System Custom Pipelines

The Custom Pipelines page contains all the pipelines that have been uploaded by users in the organization. Organization administrators can access this page directly through the Pipelines page in the System section, or by navigating into a project's Pipelines page.

New custom pipelines can be added to Cirro from the "Add Pipeline" button at the top of the page. Pipelines can be viewed, re-synced, or edited by selecting the pipeline from the table.
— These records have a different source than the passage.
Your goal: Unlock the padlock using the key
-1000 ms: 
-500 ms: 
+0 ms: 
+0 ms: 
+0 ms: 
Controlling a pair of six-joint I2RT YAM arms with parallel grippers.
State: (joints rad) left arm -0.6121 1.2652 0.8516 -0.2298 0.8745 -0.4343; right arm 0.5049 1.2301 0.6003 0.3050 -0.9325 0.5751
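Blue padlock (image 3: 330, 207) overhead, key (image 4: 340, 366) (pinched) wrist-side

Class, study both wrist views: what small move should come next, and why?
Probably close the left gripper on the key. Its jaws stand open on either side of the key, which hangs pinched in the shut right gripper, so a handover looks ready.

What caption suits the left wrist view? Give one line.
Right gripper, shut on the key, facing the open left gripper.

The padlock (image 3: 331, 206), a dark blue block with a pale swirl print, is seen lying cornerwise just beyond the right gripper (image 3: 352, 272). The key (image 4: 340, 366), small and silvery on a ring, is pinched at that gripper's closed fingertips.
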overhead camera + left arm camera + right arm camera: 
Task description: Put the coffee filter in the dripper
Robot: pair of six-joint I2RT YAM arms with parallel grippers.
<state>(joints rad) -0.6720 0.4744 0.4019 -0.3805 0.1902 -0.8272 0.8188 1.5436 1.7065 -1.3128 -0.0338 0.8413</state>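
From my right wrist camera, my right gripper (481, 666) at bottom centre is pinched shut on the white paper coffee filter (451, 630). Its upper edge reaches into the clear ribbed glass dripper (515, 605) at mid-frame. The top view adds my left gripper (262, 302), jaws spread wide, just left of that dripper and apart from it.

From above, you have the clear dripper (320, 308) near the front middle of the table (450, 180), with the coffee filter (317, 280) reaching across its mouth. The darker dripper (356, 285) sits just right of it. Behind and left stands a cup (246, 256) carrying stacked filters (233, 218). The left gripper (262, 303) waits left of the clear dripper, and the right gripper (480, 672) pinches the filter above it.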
Once a custom pipeline is ready for use, it can be added to projects either by the pipeline author or an organization admin. This can be done when first adding the pipeline or by editing it later and updating the "Project Visibility" options. After being added to a project, the pipeline will become visible on the regular Pipelines page and can be used by all members of the project.

Adding a Custom Pipeline

Click on the "Add Pipeline" button to open a new page and fill out the following information to add a custom pipeline.

custom pipelines

Process Type: The type of process you want to add. There are three options:
- Ingest: A process that runs when new data is ingested into Cirro. This process type is used to define dataset types that can be used as inputs for other processes.
- Nextflow: A process that runs a pipeline using Nextflow.
- Cromwell: A process that runs a pipeline using Cromwell (WDL).
Name: The name of the process, which is visible to the user.
Process ID: The unique ID of the process. This field is auto-generated from the name, but can be edited. This cannot be changed once the process is created.
Description: The description of the process, which is visible to the user.
Data Type: (Optional) The type of data this pipeline will output. This is only used as helper text for the output dataset to provide clarity for users. If omitted, users will just see the name of the pipeline. (Example: Aligned Reads)
Documentation URL: (Optional) A link to the documentation of the process. This could be an external website, a public repository's README, etc.
Category: (Optional) Select which group the process belongs to. (Example: Microbial Analysis)
Input Processes: (Optional) The processes that produce output files which can be used as inputs for this new process. These are also known as the "parent" processes.
Output Processes: (Optional) The processes that consume input files that come from this new process. These are also known as the "child" processes.
Pipeline supports multiple input datasets: Check the box if the process is set up to handle users selecting more than one dataset to run through the analysis together and produce a single result.
Pipeline supports Cirro sample sheet: Check the box if the process is set up to use the Cirro sample sheet. This is the recommended behavior for most pipelines as it allows the user to select samples, along with metadata, rather than individual files. See Preprocess Script for more information on how to read the sample sheet.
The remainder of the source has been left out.